杉山:この連載ではこれまで、僕と面識のある方にご登場いただいてきたのですが、ダイクスさんとは、共通の知人がいるものの、初対面です。大変お忙しいと聞いていますが……。
ダイクス:確かに国内外の出張が多いです。今日は杉山さんとお話しできることをすごく楽しみにしていました。
杉山:ありがとうございます。簡単にご経歴を教えていただけますか。
ダイクス:父が米国防省の職員として戦後日本の復興支援に携わっていましたが、沖縄返還に伴い、沖縄に赴任することになった関係で、私は沖縄で生まれました。後に家族そろってアメリカへ引っ越して、7歳から26歳まではアメリカで過ごしました。
大学卒業後は、ITサービスを提供する「サン・マイクロシステムズ(現オラクル社)」に入社して、分散型システムの設計構築を行う技術者として働くことになりました。

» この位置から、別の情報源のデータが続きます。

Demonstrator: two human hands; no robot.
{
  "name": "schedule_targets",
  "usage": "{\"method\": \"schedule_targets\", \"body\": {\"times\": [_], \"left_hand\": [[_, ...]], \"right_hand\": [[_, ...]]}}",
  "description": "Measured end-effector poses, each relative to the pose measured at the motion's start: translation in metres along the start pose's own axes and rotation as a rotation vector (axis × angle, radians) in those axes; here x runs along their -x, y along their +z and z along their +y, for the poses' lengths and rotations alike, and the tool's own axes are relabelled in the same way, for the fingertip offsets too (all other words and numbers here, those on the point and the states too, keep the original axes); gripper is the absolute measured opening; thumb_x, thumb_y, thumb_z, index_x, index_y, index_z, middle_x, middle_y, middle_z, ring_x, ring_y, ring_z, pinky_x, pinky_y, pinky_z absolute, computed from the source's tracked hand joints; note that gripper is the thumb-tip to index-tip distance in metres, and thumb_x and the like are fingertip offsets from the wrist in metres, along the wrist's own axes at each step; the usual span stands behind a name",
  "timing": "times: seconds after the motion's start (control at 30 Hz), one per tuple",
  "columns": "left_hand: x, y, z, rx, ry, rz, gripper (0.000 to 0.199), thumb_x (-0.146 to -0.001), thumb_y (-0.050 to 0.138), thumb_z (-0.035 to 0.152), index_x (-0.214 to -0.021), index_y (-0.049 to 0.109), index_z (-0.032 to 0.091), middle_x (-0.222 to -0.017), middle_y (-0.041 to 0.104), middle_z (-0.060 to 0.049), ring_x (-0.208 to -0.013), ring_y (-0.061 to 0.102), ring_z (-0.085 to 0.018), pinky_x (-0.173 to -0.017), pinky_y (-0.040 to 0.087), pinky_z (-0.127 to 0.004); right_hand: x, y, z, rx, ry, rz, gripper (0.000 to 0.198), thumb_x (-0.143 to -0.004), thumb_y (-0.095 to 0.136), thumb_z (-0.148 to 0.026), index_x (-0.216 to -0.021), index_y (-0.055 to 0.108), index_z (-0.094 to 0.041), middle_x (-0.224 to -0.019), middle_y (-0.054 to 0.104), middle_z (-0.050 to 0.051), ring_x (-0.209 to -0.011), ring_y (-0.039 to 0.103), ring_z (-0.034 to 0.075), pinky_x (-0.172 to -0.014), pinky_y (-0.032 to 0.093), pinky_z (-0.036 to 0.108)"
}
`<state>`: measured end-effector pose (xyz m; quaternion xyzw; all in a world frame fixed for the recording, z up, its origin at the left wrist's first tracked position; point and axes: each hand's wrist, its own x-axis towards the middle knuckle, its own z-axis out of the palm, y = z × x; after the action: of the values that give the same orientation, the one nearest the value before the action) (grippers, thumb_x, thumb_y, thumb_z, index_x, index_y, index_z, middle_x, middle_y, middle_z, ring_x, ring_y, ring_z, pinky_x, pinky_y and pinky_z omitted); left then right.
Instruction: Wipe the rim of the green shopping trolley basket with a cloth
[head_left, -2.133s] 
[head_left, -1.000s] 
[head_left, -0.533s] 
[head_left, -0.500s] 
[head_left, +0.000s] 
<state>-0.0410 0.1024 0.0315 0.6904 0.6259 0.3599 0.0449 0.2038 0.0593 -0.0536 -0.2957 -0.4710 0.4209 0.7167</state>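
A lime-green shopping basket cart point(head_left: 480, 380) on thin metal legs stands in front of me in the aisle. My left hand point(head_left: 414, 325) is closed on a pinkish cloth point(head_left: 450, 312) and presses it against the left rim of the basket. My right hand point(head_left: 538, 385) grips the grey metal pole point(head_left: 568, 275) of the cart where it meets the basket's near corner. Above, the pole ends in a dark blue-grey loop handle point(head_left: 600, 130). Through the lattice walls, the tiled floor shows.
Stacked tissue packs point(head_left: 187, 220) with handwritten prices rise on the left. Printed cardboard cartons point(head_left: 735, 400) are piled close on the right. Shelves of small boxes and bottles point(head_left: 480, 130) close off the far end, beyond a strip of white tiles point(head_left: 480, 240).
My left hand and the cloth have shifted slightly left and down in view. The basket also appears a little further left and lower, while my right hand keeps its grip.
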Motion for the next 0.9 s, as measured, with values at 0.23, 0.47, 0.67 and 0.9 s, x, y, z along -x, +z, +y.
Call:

ニューヨーク支社で4年間務めた後、東京へ転勤することになり、2001年に日本に戻ってきました。それ以来、ずっと日本にいます。2003年に日本マイクロソフトに転職し、技術職・コンサルティング・企画・営業の様々な業種に従事しました。
転機は40歳になって、キャリアを考える上で自分の中に葛藤が起きたことですね。長くITの仕事をしてきて、他のビジネスに挑戦してみたいという気持ちがありました。
しかし、思い込みかも知れませんが、日本の労働市場では40歳を超えると他の業種に転職するのは難しくなるのではとも考えていた。そんなタイミングで、エクスペディアから声がかかりました。
話を聞いているうちに、関心が大きくなり、「行ってみよう」と決心しました。
杉山:そのタイミングで、ゲイだとカミングアウトを?
ダイクス:そうですね。 ただ、2回目のカミングアウトです。1回目のカミングアウトは、大学生の時でした。決意するに一年程かかりましたが、考えがまとまったら一気に両親や友人に明かしました。